Saved data entries
▬▬▬▬▬▬▬▬▬▬
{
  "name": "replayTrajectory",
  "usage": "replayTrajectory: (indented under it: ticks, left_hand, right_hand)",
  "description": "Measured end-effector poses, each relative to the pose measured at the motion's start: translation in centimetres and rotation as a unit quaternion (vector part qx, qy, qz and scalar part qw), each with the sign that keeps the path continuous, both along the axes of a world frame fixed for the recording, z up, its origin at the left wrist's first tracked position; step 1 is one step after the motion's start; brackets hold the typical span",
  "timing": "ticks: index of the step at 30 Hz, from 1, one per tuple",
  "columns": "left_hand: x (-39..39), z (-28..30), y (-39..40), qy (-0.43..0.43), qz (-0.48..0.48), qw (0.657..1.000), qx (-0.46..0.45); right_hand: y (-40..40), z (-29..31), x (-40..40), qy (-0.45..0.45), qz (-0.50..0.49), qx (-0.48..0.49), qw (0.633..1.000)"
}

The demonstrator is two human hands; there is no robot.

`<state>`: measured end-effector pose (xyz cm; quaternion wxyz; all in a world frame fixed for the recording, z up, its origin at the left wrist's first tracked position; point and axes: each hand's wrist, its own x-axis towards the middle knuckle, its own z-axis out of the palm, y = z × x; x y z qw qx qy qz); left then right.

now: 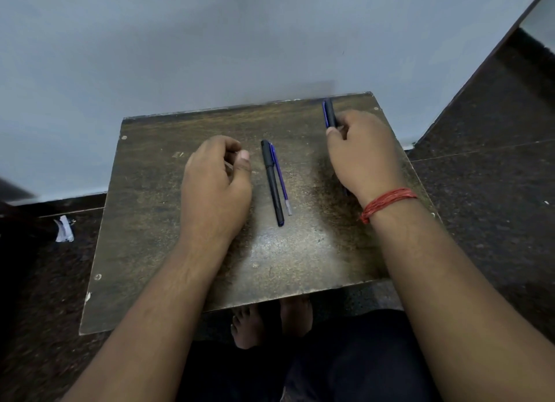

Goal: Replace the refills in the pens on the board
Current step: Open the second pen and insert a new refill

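Note:
A worn brown board [156, 221] lies in front of me. At its middle rests a black capped pen [271, 181], with a thin blue refill [280, 181] lying right beside it on the right. My left hand [216, 185] hovers just left of this pair, fingers curled, holding nothing. Near the far right corner, my right hand [365, 158] grips a second black pen [331, 113] together with a blue refill [325, 115]; their upper ends stick out above the fingers and the rest is hidden by the hand.
A pale blue wall [210, 41] rises just behind the board. Dark speckled floor [495, 176] surrounds it, with a crumpled white scrap of paper [64, 229] at the left. My bare feet [270, 323] show under the board's near edge.

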<state>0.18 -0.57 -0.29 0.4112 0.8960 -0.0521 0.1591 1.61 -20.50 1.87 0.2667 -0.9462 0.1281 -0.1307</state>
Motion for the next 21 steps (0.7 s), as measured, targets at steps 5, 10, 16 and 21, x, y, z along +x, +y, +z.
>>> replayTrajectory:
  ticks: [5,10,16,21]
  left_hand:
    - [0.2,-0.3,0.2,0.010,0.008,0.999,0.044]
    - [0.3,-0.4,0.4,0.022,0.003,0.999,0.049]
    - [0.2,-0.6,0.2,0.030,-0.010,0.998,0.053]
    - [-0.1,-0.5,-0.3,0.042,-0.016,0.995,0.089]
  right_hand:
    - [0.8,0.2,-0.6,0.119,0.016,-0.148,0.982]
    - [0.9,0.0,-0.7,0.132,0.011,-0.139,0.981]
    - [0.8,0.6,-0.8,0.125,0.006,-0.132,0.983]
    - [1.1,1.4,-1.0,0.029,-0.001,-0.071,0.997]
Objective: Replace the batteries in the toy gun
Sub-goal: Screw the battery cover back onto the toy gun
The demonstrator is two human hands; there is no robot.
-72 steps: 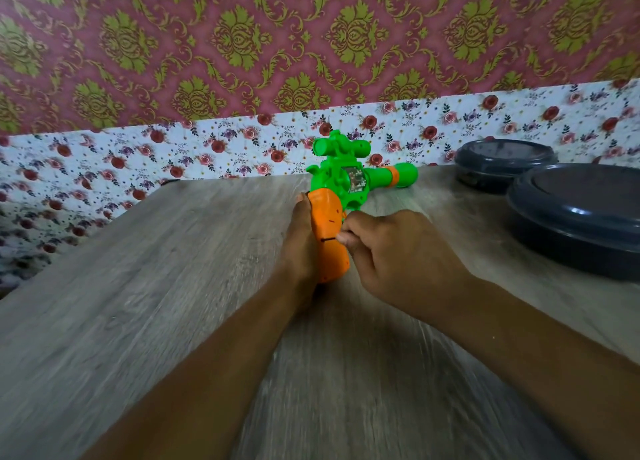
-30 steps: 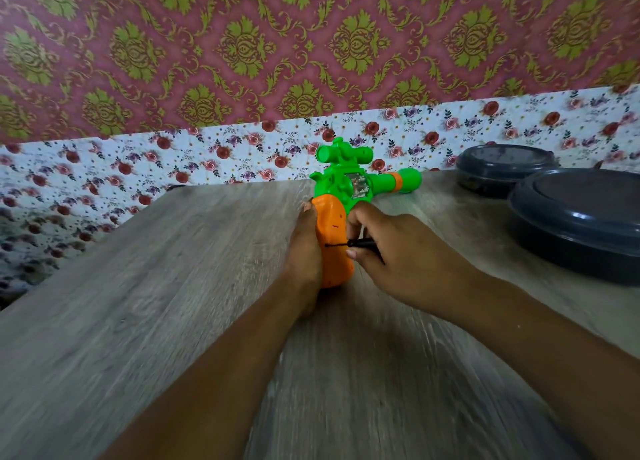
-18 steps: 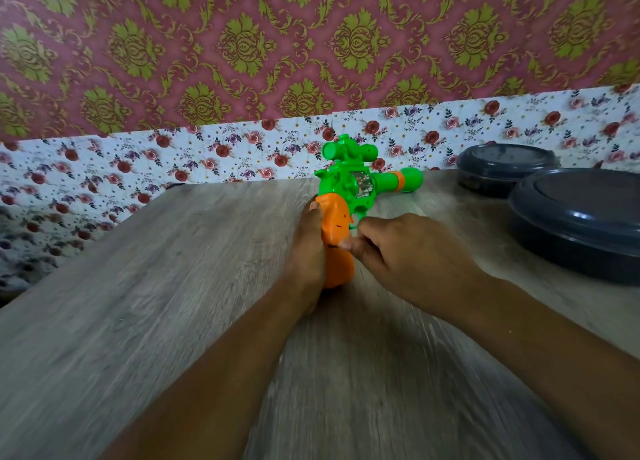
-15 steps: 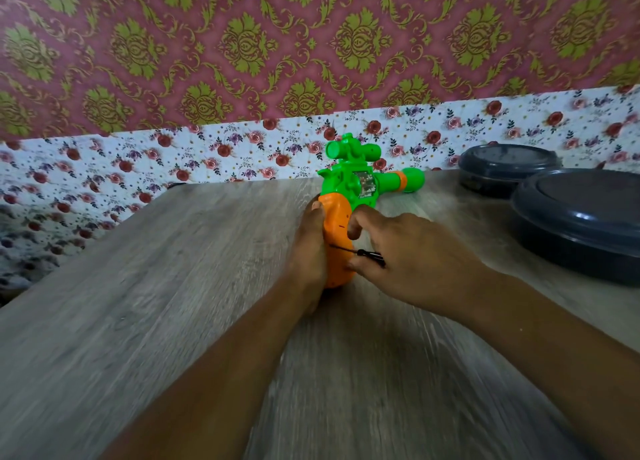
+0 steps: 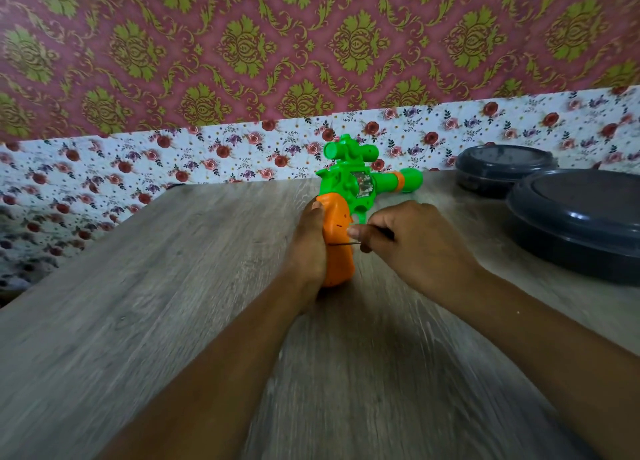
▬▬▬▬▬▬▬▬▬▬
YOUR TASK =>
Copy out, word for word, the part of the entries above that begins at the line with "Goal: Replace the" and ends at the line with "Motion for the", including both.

SOLUTION BELOW =>
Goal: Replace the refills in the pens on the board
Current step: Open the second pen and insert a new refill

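Note:
A worn brown board [156, 221] lies in front of me. At its middle rests a black capped pen [271, 181], with a thin blue refill [280, 181] lying right beside it on the right. My left hand [216, 185] hovers just left of this pair, fingers curled, holding nothing. Near the far right corner, my right hand [365, 158] grips a second black pen [331, 113] together with a blue refill [325, 115]; their upper ends stick out above the fingers and the rest is hidden by the hand.
A pale blue wall [210, 41] rises just behind the board. Dark speckled floor [495, 176] surrounds it, with a crumpled white scrap of paper [64, 229] at the left. My bare feet [270, 323] show under the board's near edge.
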
<state>0.18 -0.57 -0.29 0.4112 0.8960 -0.0521 0.1591 1.61 -20.50 1.87 0.2667 -0.9462 0.1281 -0.1307</state>
Motion for the next 21 steps (0.7 s), as measured, targets at steps 5, 10, 16 and 21, x, y, z along +x, +y, +z.

The response is complete as it stands.